Kamis, 02 Oktober 2025

Para Penjarah Negara (2)

Konon, Sigmund Freud, meski dianggap bapak psikologi modern, sampai meninggal pun doski gak bisa ngasih jawaban pasti soal pertanyaan  "What do women want?" Sepanjang kariernya, Freud memang meneliti psikologi dan seksualitas perempuan, dengan teori-teori seperti “penis envy” dan tahap-tahap perkembangan psikoseksual. Tapi ya, karya-karyanya tetep dipengaruhi bias zaman, banyak kesimpulannya cuma dugaan, nggak ada yang pasti. Bahkan Freud sendiri katanya pernah ngaku kalau jiwa perempuan itu tetep misteri baginya, jadi pertanyaan ini gak terselesaikan sampai doi wafat tahun 1939. Singkatnya, Freud bisa menganalisis, bikin teori, dan bikin debat panas, tapi jawaban yang jelas dan memuaskan… ya tetep kagak ada.
Kalau Freud masih hidup, doski pasti ngeliat proyek IKN kayak sesi terapi negara yang belum kelar. Hutan dibabat, beton ditumpuk, bukan buat rakyat, tapi buat nunjukin ego kolektif para gangsta: id-nya pengen warisan, superego-nya minta simbol, ego-nya langsung ACC anggaran yang jebol. Dalam drama psikoanalisis ini, negara jadi pasien yang sibuk bangun menara biar bisa nutupin suara masa lalu yang gagal. Tapi pas tiang-tiangnya kebakar dan pekerja tidur di modul yang kayak limbo, kita mulai mikir: ini mimpi buat siapa sih? Buat rakyat, atau buat elite yang pengen bangun sesuatu yang cukup gede buat lupa dosa sendiri? Freud emang nggak nulis soal pembangunan tropis, tapi doi pasti kenal gejalanya: penggusuran, penyangkalan, dan hasrat membara buat dikenang.

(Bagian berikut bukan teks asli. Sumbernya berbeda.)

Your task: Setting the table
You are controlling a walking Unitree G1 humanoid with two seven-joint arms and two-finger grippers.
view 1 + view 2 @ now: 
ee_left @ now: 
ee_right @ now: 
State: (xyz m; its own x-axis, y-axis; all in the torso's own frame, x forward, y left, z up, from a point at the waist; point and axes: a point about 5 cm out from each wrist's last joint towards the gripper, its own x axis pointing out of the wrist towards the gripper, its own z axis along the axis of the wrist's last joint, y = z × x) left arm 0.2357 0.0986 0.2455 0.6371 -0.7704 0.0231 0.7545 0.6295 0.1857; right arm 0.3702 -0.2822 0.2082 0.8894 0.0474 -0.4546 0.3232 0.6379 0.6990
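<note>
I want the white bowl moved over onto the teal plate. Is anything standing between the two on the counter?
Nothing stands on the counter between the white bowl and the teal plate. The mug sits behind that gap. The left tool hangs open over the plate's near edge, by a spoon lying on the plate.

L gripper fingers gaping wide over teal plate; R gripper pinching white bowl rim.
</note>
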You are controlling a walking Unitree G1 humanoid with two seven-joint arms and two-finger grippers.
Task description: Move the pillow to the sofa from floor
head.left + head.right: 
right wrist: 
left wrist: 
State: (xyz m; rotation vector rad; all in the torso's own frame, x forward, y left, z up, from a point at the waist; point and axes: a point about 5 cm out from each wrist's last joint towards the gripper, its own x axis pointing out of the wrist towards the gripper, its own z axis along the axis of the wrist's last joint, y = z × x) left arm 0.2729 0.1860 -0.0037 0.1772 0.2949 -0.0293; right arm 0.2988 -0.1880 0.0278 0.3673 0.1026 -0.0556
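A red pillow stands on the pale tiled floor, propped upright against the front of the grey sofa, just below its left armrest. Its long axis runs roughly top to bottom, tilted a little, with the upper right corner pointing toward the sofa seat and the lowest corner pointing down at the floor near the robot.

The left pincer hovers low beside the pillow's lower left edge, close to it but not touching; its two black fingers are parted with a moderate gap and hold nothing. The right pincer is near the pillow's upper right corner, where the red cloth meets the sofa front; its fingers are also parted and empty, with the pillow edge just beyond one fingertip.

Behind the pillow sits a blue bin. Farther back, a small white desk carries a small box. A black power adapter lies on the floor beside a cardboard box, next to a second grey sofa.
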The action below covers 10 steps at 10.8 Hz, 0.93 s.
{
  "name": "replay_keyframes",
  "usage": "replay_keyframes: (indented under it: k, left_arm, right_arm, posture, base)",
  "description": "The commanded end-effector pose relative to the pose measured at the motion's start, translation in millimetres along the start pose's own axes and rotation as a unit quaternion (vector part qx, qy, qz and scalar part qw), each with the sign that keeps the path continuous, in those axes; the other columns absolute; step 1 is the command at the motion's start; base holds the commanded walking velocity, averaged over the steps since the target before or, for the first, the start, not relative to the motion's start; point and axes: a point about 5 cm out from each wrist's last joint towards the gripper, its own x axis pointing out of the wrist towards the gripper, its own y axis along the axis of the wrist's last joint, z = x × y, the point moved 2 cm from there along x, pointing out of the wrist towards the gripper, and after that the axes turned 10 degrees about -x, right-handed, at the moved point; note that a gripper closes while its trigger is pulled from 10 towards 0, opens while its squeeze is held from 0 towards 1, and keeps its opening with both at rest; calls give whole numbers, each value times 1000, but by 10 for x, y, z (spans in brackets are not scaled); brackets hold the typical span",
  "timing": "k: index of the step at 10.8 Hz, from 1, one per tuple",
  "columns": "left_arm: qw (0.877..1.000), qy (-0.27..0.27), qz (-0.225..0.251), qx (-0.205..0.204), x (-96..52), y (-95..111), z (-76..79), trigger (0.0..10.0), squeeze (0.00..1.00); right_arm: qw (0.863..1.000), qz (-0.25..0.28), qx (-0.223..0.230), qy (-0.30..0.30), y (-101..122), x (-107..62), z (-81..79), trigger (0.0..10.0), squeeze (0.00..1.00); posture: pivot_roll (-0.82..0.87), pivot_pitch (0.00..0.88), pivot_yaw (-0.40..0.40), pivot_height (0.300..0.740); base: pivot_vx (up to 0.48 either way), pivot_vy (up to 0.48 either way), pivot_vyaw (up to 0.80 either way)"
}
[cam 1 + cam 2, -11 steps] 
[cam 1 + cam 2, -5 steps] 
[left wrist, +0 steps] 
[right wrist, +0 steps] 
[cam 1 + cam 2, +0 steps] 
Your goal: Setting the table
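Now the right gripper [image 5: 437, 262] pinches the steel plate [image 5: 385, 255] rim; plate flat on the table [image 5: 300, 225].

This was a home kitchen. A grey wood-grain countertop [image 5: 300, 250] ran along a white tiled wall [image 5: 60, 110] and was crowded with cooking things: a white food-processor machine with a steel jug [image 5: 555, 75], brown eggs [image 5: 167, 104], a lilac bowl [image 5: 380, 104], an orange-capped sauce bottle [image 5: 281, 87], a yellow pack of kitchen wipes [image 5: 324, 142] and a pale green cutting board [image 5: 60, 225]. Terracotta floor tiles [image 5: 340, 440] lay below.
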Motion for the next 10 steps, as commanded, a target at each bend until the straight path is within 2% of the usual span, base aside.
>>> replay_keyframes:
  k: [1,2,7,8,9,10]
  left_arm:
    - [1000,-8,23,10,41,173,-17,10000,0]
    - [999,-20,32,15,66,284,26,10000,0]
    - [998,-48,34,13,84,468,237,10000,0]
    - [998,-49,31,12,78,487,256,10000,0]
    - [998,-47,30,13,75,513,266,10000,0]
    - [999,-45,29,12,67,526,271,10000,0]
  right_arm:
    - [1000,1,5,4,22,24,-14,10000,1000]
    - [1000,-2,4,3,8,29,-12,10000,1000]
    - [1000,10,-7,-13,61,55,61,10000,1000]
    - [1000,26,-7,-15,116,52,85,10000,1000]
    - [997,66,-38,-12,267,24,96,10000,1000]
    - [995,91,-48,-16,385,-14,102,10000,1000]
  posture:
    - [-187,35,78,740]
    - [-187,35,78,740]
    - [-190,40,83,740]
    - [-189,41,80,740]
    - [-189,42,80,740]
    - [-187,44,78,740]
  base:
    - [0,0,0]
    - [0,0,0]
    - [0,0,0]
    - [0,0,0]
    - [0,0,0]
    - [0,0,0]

Kebakaran di Tower 14 HPK IKN tuh kayak scene pembuka sinetron distopia: asap tebal, hunian pekerja gosong, dan janji-janji pembangunan yang mulai kelihatan bolongnya. Secara politik, ini kayak ngebocorin behind-the-scenes dari proyek mercusuar negara. Pemerintahan di rezim Jokowi bilang IKN itu masa depan, tapi kalau pekerja aja nggak aman, masa depan siapa yang dimaksud?
Secara ekonomi, ini kayak investor lagi mikir ulang: “Gue naruh duit di proyek yang rumah pekerjanya bisa kebakar gitu?” Apalagi anggaran IKN tahun ini dipotong drastis. Kalau bangunan modular yang katanya efisien aja bisa kebakar, gimana dengan gedung-gedung jangka panjangnya?
Secara sosial, ini nunjukin jurang antara narasi elite dan realita di lapangan. Ratusan pekerja dipindahin, kayak figuran yang nggak dikasih skrip. Mereka bukan bagian dari mimpi IKN, tapi cuma alat buat ngejar deadline. Nggak ada korban jiwa sih, tapi trauma dan ketidakpastian itu nggak bisa diukur pakai spreadsheet.
Secara budaya, kebakaran ini kayak glitch di storyline IKN yang katanya mau jadi kota masa depan Indonesia. Malah jadi throwback ke era pembangunan yang serba buru-buru, nggak dengerin suara lokal, dan penuh simbol kekuasaan. Buat banyak orang, IKN bukan harapan, tapi panggung buat elite. Dan kebakaran ini? Mungkin itu alarm dari semesta.
Kebakaran di Tower 14 HPK IKN tuh kayak semesta lagi ngirim surat protes pake efek spesial. Bayangin aja, semesta duduk santai sambil ngopi, terus bilang, “Bro, kota pintar di tengah hutan? Gua kasih api biar lo mikir ulang.” Kalau ini alarm semesta, ya dia lagi ngasih plot twist: mimpi hijau nan futuristik ternyata dibangun di atas kardus yang gampang kebakar.
Tapi kalau ini ulah manusia? Wah, kita masuk ke genre “drama birokrasi absurd.” Kayak ada pejabat yang bilang, “Bangun cepet, murah, asal jangan dicek pintu daruratnya beneran bisa dibuka atau cuma hiasan.” Bukan teori konspirasi sih, lebih kayak sinetron yang naskahnya lupa masukin bab keselamatan kerja.
Intinya, kebakaran ini udah jadi tokoh utama di saga IKN. Bukan antagonis, tapi whistleblower. Kebakaran ini nggak ngebakar mimpi, tapi ngebongkar narasi. Dan entah itu kiriman dari langit atau hasil keteledoran, api ini ngomong lebih lantang daripada segalajanis konferensi pers.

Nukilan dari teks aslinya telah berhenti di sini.